● **Aim of the task**
All entries must be given again in full, exactly as they were supplied.

● **Exercise inputs**
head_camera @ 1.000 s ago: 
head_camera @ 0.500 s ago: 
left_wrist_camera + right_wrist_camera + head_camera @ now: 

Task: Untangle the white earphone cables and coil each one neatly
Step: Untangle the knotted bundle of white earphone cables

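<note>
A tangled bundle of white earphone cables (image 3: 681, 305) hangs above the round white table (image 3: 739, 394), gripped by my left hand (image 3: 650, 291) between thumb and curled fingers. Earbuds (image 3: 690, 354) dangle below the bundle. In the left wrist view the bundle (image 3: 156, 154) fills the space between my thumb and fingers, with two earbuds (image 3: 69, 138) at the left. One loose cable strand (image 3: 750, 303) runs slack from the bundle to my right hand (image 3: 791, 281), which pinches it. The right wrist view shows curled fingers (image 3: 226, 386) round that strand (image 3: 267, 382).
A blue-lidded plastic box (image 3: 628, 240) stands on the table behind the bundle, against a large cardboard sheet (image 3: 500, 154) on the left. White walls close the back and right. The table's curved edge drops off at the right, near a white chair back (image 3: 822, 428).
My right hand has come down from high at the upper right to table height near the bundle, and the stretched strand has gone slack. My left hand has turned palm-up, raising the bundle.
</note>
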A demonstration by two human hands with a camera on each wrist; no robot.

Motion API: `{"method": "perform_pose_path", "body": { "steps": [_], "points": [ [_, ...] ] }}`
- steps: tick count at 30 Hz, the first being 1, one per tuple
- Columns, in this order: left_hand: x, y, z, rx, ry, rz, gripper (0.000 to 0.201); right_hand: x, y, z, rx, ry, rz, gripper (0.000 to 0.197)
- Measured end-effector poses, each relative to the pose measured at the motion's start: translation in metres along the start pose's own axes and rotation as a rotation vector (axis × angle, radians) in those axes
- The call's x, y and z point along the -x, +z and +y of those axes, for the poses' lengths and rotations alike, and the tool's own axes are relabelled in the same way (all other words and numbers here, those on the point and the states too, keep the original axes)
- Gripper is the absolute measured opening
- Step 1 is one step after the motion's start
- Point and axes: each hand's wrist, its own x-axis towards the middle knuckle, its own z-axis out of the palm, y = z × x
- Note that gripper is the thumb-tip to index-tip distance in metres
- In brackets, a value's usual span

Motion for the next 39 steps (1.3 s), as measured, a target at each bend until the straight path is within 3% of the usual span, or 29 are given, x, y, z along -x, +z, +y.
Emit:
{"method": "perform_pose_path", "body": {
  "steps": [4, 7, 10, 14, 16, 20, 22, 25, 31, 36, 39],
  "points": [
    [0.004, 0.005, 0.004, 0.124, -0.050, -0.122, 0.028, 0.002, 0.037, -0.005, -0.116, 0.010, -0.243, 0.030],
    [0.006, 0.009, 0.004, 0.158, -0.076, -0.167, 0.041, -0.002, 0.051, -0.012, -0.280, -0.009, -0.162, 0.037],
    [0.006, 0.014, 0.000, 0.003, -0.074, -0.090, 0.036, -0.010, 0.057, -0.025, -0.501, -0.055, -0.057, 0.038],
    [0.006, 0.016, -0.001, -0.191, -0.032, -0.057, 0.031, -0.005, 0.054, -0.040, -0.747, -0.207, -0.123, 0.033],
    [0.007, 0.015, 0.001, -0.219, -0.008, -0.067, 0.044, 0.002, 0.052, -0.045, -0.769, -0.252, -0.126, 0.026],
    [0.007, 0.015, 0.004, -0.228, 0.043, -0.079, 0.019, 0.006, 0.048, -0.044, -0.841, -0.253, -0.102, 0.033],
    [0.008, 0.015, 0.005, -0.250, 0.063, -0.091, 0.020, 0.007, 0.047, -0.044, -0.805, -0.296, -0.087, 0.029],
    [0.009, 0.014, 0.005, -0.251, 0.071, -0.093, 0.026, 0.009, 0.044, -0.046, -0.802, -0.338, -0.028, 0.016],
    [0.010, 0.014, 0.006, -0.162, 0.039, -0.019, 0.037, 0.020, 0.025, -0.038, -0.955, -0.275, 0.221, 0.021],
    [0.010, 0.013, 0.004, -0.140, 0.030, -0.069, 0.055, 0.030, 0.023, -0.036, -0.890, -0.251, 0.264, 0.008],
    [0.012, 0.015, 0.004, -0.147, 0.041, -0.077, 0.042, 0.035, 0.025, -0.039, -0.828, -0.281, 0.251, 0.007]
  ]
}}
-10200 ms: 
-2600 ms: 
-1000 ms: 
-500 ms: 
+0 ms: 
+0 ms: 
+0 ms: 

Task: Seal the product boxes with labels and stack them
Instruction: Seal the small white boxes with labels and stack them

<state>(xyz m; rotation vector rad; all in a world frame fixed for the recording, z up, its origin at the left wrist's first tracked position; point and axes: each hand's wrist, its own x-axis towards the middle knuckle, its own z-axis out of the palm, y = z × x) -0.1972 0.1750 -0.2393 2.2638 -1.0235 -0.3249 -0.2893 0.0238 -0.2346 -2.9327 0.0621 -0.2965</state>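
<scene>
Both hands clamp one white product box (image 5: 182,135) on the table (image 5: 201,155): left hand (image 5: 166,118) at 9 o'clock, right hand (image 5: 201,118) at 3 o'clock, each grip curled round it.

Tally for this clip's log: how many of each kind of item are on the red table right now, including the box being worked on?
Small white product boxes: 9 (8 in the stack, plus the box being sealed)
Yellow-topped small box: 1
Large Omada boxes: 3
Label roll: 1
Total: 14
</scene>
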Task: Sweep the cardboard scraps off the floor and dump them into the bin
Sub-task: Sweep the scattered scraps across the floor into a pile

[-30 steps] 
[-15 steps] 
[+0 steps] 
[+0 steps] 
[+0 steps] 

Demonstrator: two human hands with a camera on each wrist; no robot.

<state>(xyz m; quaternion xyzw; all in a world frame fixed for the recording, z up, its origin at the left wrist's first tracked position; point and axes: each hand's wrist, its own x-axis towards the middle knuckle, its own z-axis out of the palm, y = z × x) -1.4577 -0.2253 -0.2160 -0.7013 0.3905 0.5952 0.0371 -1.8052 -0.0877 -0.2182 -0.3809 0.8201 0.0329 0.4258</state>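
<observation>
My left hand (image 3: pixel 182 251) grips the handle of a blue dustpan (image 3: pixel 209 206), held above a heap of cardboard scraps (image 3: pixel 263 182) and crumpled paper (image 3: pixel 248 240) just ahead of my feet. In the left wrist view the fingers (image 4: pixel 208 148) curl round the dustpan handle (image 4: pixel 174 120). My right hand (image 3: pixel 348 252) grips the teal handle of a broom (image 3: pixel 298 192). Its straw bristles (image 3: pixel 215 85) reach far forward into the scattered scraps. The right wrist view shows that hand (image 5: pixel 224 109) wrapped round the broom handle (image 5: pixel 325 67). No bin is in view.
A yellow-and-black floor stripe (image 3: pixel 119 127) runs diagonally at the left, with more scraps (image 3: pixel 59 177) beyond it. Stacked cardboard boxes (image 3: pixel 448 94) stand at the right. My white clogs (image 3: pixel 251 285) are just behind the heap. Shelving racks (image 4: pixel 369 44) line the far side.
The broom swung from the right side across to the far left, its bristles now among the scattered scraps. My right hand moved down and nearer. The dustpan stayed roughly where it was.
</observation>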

● **Task answer**
head_camera @ 1.000 s ago: 
head_camera @ 0.500 s ago: 
left_wrist_camera + right_wrist_camera + head_camera @ now: 

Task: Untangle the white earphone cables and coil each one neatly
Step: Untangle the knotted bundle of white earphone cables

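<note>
A tangled bundle of white earphone cables (image 3: 681, 305) hangs above the round white table (image 3: 739, 394), gripped by my left hand (image 3: 650, 291) between thumb and curled fingers. Earbuds (image 3: 690, 354) dangle below the bundle. In the left wrist view the bundle (image 3: 156, 154) fills the space between my thumb and fingers, with two earbuds (image 3: 69, 138) at the left. One loose cable strand (image 3: 750, 303) runs slack from the bundle to my right hand (image 3: 791, 281), which pinches it. The right wrist view shows curled fingers (image 3: 226, 386) round that strand (image 3: 267, 382).
A blue-lidded plastic box (image 3: 628, 240) stands on the table behind the bundle, against a large cardboard sheet (image 3: 500, 154) on the left. White walls close the back and right. The table's curved edge drops off at the right, near a white chair back (image 3: 822, 428).
My right hand has come down from high at the upper right to table height near the bundle, and the stretched strand has gone slack. My left hand has turned palm-up, raising the bundle.
</note>
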A demonstration by two human hands with a camera on each wrist; no robot.

Motion API: `{"method": "perform_pose_path", "body": { "steps": [_], "points": [ [_, ...] ] }}`
- steps: tick count at 30 Hz, the first being 1, one per tuple
- Columns, in this order: left_hand: x, y, z, rx, ry, rz, gripper (0.000 to 0.201); right_hand: x, y, z, rx, ry, rz, gripper (0.000 to 0.197)
- Measured end-effector poses, each relative to the pose measured at the motion's start: translation in metres along the start pose's own axes and rotation as a rotation vector (axis × angle, radians) in those axes
- The call's x, y and z point along the -x, +z and +y of those axes, for the poses' lengths and rotations alike, and the tool's own axes are relabelled in the same way (all other words and numbers here, those on the point and the states too, keep the original axes)
- Gripper is the absolute measured opening
- Step 1 is one step after the motion's start
- Point and axes: each hand's wrist, its own x-axis towards the middle knuckle, its own z-axis out of the palm, y = z × x
- Note that gripper is the thumb-tip to index-tip distance in metres
- In brackets, a value's usual span

Motion for the next 39 steps (1.3 s), as measured, a target at each bend until the straight path is within 3% of the usual span, or 29 are given, x, y, z along -x, +z, +y.
Emit:
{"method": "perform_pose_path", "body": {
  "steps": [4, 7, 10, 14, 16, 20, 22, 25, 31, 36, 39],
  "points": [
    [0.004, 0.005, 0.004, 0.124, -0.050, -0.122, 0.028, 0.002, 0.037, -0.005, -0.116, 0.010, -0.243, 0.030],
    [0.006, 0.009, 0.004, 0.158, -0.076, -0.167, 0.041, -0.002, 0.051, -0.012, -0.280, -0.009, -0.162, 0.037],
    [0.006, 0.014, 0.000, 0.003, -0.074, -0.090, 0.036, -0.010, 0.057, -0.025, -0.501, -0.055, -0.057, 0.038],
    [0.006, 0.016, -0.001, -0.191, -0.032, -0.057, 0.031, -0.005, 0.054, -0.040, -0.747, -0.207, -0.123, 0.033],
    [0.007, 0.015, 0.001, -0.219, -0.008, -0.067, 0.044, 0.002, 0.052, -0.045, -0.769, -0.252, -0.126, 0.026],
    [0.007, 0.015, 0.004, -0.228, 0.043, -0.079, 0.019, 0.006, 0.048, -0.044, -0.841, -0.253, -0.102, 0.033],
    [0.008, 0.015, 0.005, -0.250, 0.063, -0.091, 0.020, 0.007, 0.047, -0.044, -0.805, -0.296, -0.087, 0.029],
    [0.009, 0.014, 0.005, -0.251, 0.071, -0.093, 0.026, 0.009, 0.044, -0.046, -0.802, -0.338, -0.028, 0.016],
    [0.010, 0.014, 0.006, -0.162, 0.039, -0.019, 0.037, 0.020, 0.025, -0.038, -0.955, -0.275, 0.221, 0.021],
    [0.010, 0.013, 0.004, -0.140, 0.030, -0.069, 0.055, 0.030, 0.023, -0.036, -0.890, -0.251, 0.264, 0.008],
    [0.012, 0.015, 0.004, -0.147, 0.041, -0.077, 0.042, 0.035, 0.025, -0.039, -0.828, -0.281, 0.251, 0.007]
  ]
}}
-10200 ms: 
-2600 ms: 
-1000 ms: 
-500 ms: 
+0 ms: 
+0 ms: 
+0 ms: 

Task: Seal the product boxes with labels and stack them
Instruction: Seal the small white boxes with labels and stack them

<state>(xyz m; rotation vector rad; all in a world frame fixed for the recording, z up, its origin at the left wrist's first tracked position; point and axes: each hand's wrist, its own x-axis towards the middle knuckle, its own z-axis out of the palm, y = z × x) -0.1972 0.1750 -0.2393 2.2638 -1.0235 -0.3249 -0.2893 0.0238 -0.2346 -2.9327 0.0621 -0.2965</state>
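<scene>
Both hands clamp one white product box (image 5: 182,135) on the table (image 5: 201,155): left hand (image 5: 166,118) at 9 o'clock, right hand (image 5: 201,118) at 3 o'clock, each grip curled round it.

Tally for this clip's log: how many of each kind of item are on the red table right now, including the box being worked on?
Small white product boxes: 9 (8 in the stack, plus the box being sealed)
Yellow-topped small box: 1
Large Omada boxes: 3
Label roll: 1
Total: 14
</scene>
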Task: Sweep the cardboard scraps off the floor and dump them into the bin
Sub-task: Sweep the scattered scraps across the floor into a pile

[-30 steps] 
[-15 steps] 
[+0 steps] 
[+0 steps] 
[+0 steps] 

Demonstrator: two human hands with a camera on each wrist; no robot.

<state>(xyz m; quaternion xyzw; all in a world frame fixed for the recording, z up, its origin at the left wrist's first tracked position; point and axes: each hand's wrist, its own x-axis towards the middle knuckle, its own z-axis out of the palm, y = z × x) -1.4577 -0.2253 -0.2160 -0.7013 0.3905 0.5952 0.0371 -1.8052 -0.0877 -0.2182 -0.3809 0.8201 0.0329 0.4258</state>
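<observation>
My left hand (image 3: pixel 182 251) grips the handle of a blue dustpan (image 3: pixel 209 206), held above a heap of cardboard scraps (image 3: pixel 263 182) and crumpled paper (image 3: pixel 248 240) just ahead of my feet. In the left wrist view the fingers (image 4: pixel 208 148) curl round the dustpan handle (image 4: pixel 174 120). My right hand (image 3: pixel 348 252) grips the teal handle of a broom (image 3: pixel 298 192). Its straw bristles (image 3: pixel 215 85) reach far forward into the scattered scraps. The right wrist view shows that hand (image 5: pixel 224 109) wrapped round the broom handle (image 5: pixel 325 67). No bin is in view.
A yellow-and-black floor stripe (image 3: pixel 119 127) runs diagonally at the left, with more scraps (image 3: pixel 59 177) beyond it. Stacked cardboard boxes (image 3: pixel 448 94) stand at the right. My white clogs (image 3: pixel 251 285) are just behind the heap. Shelving racks (image 4: pixel 369 44) line the far side.
The broom swung from the right side across to the far left, its bristles now among the scattered scraps. My right hand moved down and nearer. The dustpan stayed roughly where it was.
</observation>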

What appears above is the complete answer to the exercise.